The Exchange Student Whose Grades Transfer Back
Unlike the Party Animal, the grades of this student are more important than others’ because they count towards his or her GPA back home. It’s pretty obvious which students have to get good grades while they’re studying abroad, as, once classes start, their social lives begin to dwindle relative to everyone else (particularly the Party Animal). After all, there is a reason that it’s called “study” abroad.
The World Traveler
This type of student may also seem like an endangered species, but for a very different reason than the prior example. They frequently miss classes or social gatherings because they’re off traversing the globe, spending more time in hostels and Airbnbs than in their own flat on campus. They’ll certainly get one of the best cultural experiences out of everyone, but similar to the Party Animal, things will get pretty dicey once exams roll around.
This person plays an integral role in anyone’s study abroad experience, especially if you don’t speak the local language. The Local essentially acts as a tour guide for the semester, showing you where to go and what to do while translating any important information for those who don’t speak the native tongue. They also have their own local friend group, so every moment with this person and their squad is cherished. You don’t realize how much you depend on them until they’re unavailable.
This is the most important part of this entire piece. Studying abroad is so much more than learning about another culture while furthering your education. It’s about learning who you are, expanding your boundaries and developing as a human being.
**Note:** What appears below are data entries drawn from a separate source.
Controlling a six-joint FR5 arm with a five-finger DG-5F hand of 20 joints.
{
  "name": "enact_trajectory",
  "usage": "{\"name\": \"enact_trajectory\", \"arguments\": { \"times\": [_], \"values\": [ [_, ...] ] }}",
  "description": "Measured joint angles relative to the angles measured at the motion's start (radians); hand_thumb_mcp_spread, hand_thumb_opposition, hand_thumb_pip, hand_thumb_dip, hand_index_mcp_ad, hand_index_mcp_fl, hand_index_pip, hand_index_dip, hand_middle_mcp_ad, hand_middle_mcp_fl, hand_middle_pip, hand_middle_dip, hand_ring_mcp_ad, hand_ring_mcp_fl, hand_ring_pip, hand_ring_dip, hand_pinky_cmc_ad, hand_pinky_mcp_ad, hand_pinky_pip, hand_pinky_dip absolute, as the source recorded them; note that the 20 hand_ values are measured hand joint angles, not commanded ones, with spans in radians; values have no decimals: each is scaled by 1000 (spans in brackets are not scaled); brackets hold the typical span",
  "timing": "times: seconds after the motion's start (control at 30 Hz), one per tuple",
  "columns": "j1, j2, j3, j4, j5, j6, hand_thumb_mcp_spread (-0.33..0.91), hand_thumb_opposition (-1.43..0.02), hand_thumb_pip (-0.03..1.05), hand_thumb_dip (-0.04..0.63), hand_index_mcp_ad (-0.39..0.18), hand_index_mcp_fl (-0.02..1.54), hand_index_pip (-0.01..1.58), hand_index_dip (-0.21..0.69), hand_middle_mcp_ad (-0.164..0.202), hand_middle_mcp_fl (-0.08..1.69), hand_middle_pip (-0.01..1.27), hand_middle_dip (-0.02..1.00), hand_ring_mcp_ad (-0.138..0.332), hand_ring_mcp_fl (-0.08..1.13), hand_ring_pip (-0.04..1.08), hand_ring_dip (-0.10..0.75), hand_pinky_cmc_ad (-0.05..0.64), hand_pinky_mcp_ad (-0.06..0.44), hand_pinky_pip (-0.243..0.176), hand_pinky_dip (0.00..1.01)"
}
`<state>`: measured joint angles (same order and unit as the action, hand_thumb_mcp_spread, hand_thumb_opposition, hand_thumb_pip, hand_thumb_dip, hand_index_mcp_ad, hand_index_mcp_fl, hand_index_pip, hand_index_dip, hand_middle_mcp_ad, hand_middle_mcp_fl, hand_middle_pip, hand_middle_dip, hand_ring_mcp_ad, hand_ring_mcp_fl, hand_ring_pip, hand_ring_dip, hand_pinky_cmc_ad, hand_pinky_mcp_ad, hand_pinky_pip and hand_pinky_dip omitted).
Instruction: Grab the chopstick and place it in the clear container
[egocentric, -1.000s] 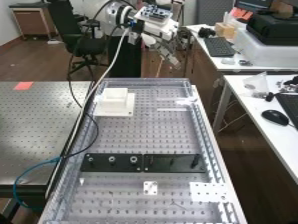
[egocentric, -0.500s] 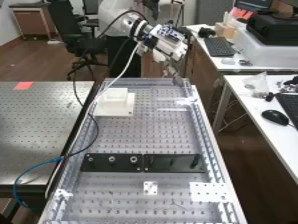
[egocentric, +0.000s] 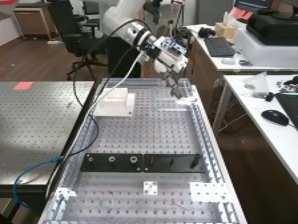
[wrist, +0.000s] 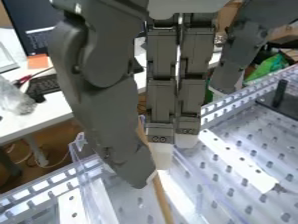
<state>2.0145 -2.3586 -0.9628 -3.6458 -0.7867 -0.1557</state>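
One robot hand (egocentric: 175, 85) pinches a chopstick (wrist: 160, 197) above the perforated bench (egocentric: 151, 137), dark chair (egocentric: 61, 26) beyond.

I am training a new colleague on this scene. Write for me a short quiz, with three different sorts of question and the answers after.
1. Multiple choice: What does the dark grey robot hand do with the thin wooden chopstick?
a) pushes it along the bench
b) pinches it between thumb and fingers
c) hovers above it without contact

2. True or false: In the high view, the orange-red paper note lies on the perforated metal table left of the clear-walled bench.

3. Fill in the missing number: ___ black rectangular plates lie end to end across the bench.

Key: 1 b; 2 true; 3 two.
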Motion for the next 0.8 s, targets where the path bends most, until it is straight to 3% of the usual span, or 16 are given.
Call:
{"name": "enact_trajectory", "arguments": {
  "times": [0.53, 0.8],
  "values": [
    [-17, -52, 24, -10, -4, 28, 686, -1127, 499, 269, -178, 1161, 750, 122, 63, 1265, 422, 627, 35, 958, 94, 469, 476, 298, 113, 293],
    [-22, -81, 69, -57, -29, 29, 677, -1127, 501, 269, -182, 1161, 750, 122, 66, 1258, 433, 630, 54, 958, 96, 471, 480, 295, 113, 293]
  ]
}}
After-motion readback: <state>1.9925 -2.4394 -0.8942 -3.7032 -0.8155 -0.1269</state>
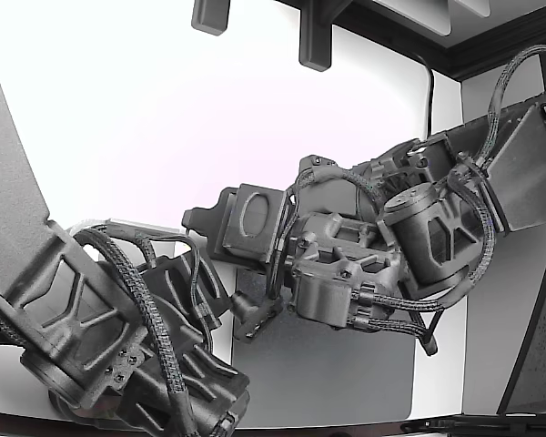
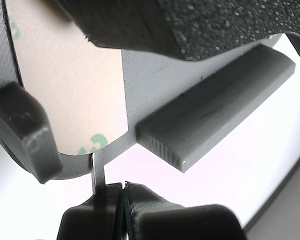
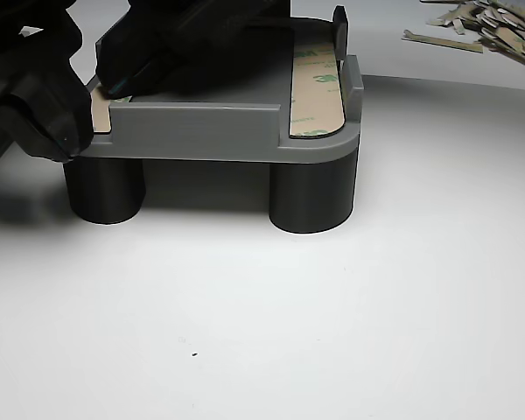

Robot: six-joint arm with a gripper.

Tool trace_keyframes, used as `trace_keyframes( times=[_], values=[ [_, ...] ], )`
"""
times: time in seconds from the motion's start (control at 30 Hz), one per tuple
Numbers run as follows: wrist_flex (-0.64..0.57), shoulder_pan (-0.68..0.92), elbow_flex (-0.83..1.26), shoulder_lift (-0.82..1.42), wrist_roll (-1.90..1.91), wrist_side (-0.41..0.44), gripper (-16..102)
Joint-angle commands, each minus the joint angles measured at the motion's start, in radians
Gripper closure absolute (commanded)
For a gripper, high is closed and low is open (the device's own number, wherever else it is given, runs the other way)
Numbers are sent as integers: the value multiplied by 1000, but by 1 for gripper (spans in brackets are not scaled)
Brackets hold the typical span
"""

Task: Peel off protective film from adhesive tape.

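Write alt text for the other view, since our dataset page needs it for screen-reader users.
A grey plastic part on dark cylindrical legs stands on a white table, with a black gripper at its corner on the view's left. A tan tape strip with green print lies along its other end. Peeled film scraps are piled far behind.

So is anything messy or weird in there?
Yes: a heap of peeled film scraps lies loose on the table, behind the gray part. The part itself sits level, and its tape strip lies flat.
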Motion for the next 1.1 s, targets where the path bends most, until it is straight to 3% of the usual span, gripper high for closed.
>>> trace_keyframes(
  times=[0.0,1.07],
  values=[
    [-8,-5,-34,14,5,3,97],
    [5,-5,-29,15,-5,15,97]
  ],
)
Regardless of whether you have to hunker down and focus on your studies early on or if you can have a bit more fun throughout the semester, getting thrown into another country to survive completely on your own is a life-changing experience. I can definitely say that I already notice some changes in my own life from my time in Germany, most notably how much more productive I am and how much more I actually clean my apartment (just for you, Mom!). Even if others don’t experience as big of changes as I have, studying abroad certainly alters everyone for the better.